Let's say you wave your magic wand and you do something extra judicial and you just change the regime, whatever, everything's fine.
Or that's the outcome of a massive war that's waged. age, that doesn't erase sentiments in Russia and it doesn't erase sentiments in the Donbass
and Ukraine that are going to continue to be seeds of tension and turmoil over this
sort of complications of this region and the battles.
We can all agree about where we think the boundaries of Ukraine should be.
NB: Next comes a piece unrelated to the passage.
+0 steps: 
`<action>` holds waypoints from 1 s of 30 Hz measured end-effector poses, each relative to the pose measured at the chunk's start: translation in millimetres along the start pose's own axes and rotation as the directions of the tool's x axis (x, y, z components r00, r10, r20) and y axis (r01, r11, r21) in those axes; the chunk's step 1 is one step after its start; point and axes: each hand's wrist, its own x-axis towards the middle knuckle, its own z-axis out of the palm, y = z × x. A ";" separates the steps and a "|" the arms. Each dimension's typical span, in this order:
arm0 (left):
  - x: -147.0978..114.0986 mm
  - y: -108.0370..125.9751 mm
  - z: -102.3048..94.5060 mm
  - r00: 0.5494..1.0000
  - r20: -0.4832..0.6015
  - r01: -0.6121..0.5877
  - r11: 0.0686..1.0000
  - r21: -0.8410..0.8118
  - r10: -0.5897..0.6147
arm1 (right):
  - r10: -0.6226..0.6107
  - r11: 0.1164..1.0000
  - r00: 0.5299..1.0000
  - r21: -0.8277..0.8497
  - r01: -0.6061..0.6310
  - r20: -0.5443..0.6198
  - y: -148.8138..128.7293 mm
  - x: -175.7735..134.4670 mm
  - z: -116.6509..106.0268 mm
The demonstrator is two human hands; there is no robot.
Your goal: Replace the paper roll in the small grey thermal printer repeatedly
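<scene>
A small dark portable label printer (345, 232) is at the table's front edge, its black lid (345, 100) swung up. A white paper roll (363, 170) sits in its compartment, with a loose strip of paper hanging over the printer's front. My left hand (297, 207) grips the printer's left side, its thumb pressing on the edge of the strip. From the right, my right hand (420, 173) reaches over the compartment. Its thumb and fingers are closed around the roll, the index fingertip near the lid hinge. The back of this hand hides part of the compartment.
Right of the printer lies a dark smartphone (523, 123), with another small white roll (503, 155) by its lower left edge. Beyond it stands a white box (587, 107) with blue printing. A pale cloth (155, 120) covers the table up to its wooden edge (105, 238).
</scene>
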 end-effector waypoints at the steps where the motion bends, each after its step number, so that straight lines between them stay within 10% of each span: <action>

We can all agree what is an illegal
incursion that doesn't change the reality that people there don't always agree that people in
Russia don't agree with that. And they don't agree to the point that they're willing to,
to wage war over the territory, um, to, to make that point. So, I mean, it's a, none of that goes
away, um, with the strategy.
The strategy doesn't deal with any of that. And there's an argument, of course, that it's the thing that sort of creates, that just totally destroys the incentive that Putin or anyone else would have to make illegal invasions and incursions like this.
But I just don't see any evidence for that because Putin is, he's taking losses
and he's continuing to do it. If we could put up this next element too,
among the fallout from this, Topselensky advisor resigned in the wake of comments that he made.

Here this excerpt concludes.